◆ **WHAT YOU NEED TO DO**
For the data below, work out how many lines contain the word "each" and supply only that number.
+++
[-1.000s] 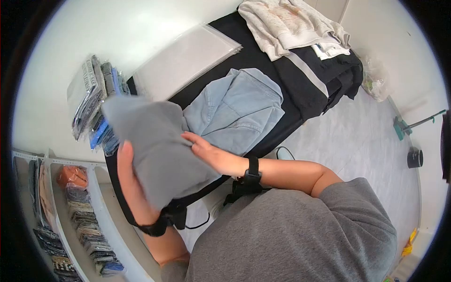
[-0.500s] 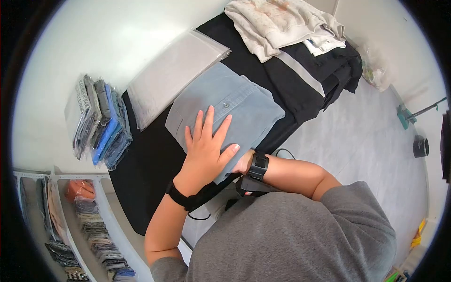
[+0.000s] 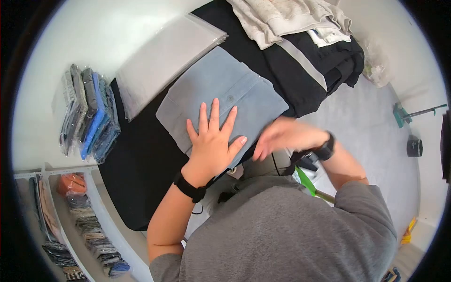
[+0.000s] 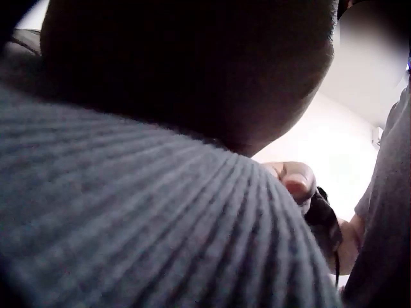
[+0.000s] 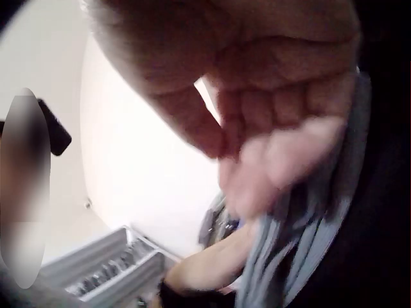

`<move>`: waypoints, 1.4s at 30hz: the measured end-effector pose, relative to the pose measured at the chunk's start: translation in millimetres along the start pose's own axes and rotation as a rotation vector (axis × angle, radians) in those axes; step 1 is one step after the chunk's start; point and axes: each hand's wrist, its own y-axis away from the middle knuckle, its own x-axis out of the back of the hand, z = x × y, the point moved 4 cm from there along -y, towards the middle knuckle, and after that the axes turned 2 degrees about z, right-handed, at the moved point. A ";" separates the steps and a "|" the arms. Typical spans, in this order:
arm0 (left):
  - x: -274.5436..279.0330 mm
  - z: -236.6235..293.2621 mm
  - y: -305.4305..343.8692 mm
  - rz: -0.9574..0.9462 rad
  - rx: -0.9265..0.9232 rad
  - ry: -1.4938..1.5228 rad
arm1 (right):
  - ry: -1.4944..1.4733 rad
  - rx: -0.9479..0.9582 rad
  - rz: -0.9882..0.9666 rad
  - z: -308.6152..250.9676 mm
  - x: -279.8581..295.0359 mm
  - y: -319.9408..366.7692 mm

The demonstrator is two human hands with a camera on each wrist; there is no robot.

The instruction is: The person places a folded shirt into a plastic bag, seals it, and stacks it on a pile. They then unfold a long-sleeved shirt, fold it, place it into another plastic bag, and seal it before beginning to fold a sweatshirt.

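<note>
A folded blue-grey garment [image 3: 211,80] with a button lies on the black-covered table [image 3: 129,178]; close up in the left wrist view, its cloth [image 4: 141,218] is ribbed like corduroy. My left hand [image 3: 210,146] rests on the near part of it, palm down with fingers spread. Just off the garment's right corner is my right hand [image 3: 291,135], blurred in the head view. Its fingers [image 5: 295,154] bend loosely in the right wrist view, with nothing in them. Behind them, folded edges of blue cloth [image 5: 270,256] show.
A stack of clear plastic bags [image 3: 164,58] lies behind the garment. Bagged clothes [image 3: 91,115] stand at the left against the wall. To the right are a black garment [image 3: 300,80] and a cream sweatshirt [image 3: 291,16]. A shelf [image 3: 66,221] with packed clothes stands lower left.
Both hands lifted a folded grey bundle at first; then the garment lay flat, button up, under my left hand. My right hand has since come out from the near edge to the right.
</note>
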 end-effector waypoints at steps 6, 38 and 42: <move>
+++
◆ **COMPLETED TASK**
2